§ INSTRUCTIONS FOR THE TASK
Take the records below and set them down exactly, so that every line matches the original.

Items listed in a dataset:
- Opening Delimiter -

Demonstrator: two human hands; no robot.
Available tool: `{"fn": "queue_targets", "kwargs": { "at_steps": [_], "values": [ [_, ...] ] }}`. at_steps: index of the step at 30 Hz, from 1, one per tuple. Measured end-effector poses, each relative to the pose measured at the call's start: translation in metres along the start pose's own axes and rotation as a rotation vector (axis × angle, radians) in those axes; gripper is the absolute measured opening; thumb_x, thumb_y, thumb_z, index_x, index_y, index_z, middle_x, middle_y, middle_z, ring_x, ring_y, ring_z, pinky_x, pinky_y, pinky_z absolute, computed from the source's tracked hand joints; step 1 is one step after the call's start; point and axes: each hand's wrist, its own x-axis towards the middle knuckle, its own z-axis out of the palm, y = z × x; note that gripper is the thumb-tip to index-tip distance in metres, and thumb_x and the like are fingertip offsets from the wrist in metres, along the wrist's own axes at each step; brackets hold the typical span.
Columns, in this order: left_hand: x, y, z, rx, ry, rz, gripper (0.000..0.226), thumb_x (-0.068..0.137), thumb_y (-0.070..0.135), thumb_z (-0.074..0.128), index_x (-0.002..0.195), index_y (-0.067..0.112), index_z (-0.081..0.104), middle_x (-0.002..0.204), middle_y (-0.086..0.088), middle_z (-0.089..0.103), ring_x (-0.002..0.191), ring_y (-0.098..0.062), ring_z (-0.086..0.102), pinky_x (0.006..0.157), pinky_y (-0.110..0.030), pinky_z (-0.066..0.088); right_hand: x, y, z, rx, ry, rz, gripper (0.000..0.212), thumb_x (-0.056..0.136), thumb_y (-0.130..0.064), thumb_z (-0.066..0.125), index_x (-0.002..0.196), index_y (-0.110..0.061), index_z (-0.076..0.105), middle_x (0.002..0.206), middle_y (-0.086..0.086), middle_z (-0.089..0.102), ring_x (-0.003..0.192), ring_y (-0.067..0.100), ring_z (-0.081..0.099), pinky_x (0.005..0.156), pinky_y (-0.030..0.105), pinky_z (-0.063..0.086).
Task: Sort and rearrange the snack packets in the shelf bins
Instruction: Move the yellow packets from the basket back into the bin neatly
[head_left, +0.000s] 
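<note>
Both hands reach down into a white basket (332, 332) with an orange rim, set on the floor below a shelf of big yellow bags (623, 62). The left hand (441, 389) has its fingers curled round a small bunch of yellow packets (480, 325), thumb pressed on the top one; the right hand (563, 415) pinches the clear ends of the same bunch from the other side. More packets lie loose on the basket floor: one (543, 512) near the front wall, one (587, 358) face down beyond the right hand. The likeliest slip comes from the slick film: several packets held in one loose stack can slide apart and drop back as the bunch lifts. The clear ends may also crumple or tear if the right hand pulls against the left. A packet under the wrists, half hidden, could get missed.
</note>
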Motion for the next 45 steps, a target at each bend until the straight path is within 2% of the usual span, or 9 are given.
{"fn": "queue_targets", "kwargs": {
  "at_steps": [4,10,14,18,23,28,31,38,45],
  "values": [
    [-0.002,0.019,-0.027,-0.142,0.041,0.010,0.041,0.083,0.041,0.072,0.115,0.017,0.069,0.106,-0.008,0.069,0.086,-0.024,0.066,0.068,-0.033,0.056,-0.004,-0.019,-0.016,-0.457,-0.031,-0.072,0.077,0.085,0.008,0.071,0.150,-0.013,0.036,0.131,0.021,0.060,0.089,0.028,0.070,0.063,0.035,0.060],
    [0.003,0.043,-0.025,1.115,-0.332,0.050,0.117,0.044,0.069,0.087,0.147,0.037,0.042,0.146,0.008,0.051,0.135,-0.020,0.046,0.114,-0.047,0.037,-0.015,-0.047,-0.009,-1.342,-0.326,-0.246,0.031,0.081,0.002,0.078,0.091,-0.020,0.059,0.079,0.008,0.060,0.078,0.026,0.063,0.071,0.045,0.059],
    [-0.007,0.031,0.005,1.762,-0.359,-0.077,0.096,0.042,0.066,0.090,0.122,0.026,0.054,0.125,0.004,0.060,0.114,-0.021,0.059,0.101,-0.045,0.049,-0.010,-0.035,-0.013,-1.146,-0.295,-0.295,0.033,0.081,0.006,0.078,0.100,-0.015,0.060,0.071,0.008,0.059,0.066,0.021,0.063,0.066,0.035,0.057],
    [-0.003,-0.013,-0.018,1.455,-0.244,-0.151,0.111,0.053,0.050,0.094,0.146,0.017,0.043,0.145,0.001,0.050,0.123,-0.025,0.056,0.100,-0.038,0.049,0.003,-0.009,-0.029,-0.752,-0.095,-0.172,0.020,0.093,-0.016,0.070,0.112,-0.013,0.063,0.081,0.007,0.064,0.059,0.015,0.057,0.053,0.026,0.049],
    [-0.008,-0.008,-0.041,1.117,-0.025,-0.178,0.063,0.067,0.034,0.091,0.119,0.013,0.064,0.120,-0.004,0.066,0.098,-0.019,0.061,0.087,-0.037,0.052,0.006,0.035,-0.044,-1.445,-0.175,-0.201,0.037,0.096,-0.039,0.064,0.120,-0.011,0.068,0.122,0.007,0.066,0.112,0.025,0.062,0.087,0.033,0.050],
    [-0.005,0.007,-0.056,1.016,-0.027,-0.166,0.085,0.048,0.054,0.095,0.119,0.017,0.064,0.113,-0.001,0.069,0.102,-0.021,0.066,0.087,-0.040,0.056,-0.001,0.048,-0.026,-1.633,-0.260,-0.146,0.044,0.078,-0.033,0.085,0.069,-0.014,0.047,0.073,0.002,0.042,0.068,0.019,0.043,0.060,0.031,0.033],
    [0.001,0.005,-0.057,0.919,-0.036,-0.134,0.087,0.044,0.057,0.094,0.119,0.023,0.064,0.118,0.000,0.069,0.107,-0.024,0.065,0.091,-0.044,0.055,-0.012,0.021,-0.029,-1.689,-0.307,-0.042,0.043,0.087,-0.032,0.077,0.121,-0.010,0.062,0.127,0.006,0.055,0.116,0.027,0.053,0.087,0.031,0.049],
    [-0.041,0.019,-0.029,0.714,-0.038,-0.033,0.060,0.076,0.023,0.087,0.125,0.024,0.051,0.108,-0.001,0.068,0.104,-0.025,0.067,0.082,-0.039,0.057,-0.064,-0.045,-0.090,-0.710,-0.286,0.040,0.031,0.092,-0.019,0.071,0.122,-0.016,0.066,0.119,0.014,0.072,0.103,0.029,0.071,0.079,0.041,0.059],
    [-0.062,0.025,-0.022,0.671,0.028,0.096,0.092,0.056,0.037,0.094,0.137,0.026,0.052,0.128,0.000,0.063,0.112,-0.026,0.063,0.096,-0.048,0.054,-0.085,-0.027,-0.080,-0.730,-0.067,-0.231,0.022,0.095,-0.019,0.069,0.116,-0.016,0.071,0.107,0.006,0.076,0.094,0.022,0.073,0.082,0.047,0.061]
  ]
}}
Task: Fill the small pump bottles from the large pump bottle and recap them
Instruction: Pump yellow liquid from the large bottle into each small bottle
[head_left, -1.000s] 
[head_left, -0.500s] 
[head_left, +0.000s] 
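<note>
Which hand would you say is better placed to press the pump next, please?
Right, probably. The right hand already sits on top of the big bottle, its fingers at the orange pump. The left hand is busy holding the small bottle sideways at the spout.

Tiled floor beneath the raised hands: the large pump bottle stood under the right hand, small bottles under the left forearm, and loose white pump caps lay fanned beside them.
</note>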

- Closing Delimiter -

§ SOLUTION FOR THIS PROBLEM
Demonstrator: two human hands; no robot.
Available tool: `{"fn": "queue_targets", "kwargs": { "at_steps": [_], "values": [ [_, ...] ] }}`. at_steps: index of the step at 30 Hz, from 1, one per tuple. Measured end-effector poses, each relative to the pose measured at the call's start: translation in metres along the start pose's own axes and rotation as a rotation vector (axis × angle, radians) in those axes; gripper is the absolute measured opening; thumb_x, thumb_y, thumb_z, index_x, index_y, index_z, middle_x, middle_y, middle_z, ring_x, ring_y, ring_z, pinky_x, pinky_y, pinky_z absolute, computed from the source's tracked hand joints; step 1 is one step after the call's start; point and axes: each hand's wrist, its own x-axis towards the middle knuckle, its own z-axis out of the palm, y = z × x; note that gripper is the thumb-tip to index-tip distance in metres, and thumb_x and the like are fingertip offsets from the wrist in metres, along the wrist's own axes at each step; brackets hold the typical span.
Columns, in this order: left_hand: x, y, z, rx, ry, rz, gripper (0.000..0.226), thumb_x (-0.068..0.137), thumb_y (-0.070..0.135), thumb_z (-0.074..0.128), index_x (-0.002..0.195), index_y (-0.067..0.112), index_z (-0.081..0.104), middle_x (-0.002..0.204), middle_y (-0.086..0.088), middle_z (-0.089..0.103), ring_x (-0.002..0.191), ring_y (-0.098..0.062), ring_z (-0.086..0.102), pinky_x (0.006..0.157), pinky_y (-0.110..0.030), pinky_z (-0.066..0.088); right_hand: x, y, z, rx, ry, rz, gripper (0.000..0.212), thumb_x (-0.056..0.136), thumb_y (-0.130..0.064), thumb_z (-0.066..0.125), index_x (-0.002..0.196), index_y (-0.110..0.061), index_z (-0.076..0.105), middle_x (0.002..0.206), middle_y (-0.086..0.086), middle_z (-0.089..0.102), ring_x (-0.003..0.192), ring_y (-0.067..0.100), ring_z (-0.081..0.099), pinky_x (0.005..0.156), pinky_y (-0.030..0.105), pinky_z (-0.063..0.086).
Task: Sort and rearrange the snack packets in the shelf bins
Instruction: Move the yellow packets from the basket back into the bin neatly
[head_left, +0.000s] 
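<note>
Both hands reach down into a white basket (332, 332) with an orange rim, set on the floor below a shelf of big yellow bags (623, 62). The left hand (441, 389) has its fingers curled round a small bunch of yellow packets (480, 325), thumb pressed on the top one; the right hand (563, 415) pinches the clear ends of the same bunch from the other side. More packets lie loose on the basket floor: one (543, 512) near the front wall, one (587, 358) face down beyond the right hand. The likeliest slip comes from the slick film: several packets held in one loose stack can slide apart and drop back as the bunch lifts. The clear ends may also crumple or tear if the right hand pulls against the left. A packet under the wrists, half hidden, could get missed.
</note>
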Motion for the next 45 steps, a target at each bend until the straight path is within 2% of the usual span, or 9 are given.
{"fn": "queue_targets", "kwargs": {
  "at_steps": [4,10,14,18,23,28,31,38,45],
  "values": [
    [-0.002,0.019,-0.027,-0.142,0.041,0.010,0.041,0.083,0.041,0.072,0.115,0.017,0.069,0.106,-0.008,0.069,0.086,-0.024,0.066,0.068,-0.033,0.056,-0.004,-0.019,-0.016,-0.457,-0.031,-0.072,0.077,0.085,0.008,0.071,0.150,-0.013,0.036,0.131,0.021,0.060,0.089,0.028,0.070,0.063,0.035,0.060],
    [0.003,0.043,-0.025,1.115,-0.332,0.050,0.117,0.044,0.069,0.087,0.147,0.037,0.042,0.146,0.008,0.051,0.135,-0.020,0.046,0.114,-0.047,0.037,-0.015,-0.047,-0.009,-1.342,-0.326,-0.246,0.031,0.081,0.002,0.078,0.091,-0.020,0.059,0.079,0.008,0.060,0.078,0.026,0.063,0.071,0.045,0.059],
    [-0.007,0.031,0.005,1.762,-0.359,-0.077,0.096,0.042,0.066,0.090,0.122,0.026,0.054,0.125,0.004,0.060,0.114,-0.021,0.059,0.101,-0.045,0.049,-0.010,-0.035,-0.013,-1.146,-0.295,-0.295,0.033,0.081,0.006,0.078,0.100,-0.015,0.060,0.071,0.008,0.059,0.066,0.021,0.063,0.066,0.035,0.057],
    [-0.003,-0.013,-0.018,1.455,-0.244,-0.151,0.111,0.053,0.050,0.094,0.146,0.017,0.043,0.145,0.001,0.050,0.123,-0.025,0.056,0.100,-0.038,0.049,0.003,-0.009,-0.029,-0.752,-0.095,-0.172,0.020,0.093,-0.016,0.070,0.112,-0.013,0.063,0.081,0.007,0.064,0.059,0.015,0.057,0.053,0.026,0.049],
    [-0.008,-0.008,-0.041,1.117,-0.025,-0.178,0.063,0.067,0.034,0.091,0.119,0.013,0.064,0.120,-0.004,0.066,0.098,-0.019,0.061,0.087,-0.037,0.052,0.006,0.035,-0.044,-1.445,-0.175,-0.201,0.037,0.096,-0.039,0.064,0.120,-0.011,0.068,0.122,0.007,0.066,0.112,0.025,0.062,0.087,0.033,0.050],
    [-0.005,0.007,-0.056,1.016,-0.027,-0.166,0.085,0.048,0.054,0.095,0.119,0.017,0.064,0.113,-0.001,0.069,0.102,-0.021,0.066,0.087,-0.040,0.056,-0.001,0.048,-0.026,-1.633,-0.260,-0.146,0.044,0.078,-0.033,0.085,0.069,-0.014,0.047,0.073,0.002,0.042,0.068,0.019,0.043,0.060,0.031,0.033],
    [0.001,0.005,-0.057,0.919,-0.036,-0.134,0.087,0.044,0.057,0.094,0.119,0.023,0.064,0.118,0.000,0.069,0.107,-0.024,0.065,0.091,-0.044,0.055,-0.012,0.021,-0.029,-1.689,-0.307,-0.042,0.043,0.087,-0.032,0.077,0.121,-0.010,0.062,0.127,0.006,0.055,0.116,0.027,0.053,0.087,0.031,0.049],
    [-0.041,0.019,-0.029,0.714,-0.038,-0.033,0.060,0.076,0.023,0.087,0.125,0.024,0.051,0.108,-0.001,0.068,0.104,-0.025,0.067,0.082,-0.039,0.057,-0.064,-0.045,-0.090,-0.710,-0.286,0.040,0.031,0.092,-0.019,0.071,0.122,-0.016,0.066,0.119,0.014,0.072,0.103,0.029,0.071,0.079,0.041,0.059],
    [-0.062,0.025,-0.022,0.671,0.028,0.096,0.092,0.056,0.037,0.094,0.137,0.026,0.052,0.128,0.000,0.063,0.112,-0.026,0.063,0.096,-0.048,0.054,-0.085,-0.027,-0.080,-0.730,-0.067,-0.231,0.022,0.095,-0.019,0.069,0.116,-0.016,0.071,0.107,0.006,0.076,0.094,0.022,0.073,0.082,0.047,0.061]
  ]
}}
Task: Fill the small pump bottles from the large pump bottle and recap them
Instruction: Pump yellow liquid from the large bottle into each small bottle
[head_left, -1.000s] 
[head_left, -0.500s] 
[head_left, +0.000s] 
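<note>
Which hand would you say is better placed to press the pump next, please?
Right, probably. The right hand already sits on top of the big bottle, its fingers at the orange pump. The left hand is busy holding the small bottle sideways at the spout.

Tiled floor beneath the raised hands: the large pump bottle stood under the right hand, small bottles under the left forearm, and loose white pump caps lay fanned beside them.
</note>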

The exercise requires no further work.